• _THE PROBLEM_
Only lines containing the word "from" are needed; pull them out of the material.

• _PROVIDED MATERIAL_
####

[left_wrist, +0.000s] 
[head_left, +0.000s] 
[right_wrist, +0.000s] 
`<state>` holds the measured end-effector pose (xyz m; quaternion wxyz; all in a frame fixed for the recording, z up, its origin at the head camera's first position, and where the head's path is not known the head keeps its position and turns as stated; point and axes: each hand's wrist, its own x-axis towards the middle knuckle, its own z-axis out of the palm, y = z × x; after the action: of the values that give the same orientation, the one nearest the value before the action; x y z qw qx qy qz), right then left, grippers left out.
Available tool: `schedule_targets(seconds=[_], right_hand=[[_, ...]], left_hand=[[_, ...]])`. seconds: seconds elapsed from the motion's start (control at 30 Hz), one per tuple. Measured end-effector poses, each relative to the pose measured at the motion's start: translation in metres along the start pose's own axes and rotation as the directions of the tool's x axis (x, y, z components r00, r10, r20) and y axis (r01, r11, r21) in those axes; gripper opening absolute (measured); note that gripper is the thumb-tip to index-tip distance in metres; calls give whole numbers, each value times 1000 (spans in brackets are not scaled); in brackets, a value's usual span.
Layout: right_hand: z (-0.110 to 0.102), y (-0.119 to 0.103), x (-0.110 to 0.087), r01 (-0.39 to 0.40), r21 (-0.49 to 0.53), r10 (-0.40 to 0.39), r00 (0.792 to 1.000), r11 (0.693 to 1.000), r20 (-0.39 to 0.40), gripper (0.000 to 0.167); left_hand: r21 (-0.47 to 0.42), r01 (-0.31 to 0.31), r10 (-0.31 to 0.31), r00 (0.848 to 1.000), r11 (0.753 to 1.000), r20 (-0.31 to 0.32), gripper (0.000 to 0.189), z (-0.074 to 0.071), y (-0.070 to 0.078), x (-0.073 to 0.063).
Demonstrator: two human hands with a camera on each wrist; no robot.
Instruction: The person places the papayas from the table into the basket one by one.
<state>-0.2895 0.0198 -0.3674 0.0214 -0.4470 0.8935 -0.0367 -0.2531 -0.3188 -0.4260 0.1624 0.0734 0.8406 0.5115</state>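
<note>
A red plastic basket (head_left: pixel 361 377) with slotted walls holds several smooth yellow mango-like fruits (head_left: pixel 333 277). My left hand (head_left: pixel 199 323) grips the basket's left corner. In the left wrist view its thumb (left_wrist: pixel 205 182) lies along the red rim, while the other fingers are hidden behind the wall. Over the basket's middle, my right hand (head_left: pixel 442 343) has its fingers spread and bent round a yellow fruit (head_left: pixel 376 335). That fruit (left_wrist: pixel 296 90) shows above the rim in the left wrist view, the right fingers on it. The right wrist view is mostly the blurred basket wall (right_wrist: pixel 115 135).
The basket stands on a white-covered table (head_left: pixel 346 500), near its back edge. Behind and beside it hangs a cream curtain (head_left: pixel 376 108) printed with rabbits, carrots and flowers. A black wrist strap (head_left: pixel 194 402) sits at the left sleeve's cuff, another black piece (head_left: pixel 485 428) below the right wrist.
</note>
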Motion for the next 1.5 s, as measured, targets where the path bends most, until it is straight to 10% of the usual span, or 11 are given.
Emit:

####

• _EXERCISE OUTPUT_
Available tool: `schedule_targets(seconds=[_], right_hand=[[_, ...]], left_hand=[[_, ...]])`. seconds: seconds elapsed from the motion's start (control at 30 Hz), one per tuple. Measured end-effector poses, each relative to the pose measured at the motion's start: translation in metres along the start pose's own axes and rotation as the directions of the tool's x axis (x, y, z components r00, r10, r20) and y axis (r01, r11, r21) in those axes; gripper opening absolute (measured); note that gripper is the thumb-tip to index-tip distance in metres; calls give whole numbers, each value times 1000 (spans in brackets are not scaled); in brackets, a value's usual span.
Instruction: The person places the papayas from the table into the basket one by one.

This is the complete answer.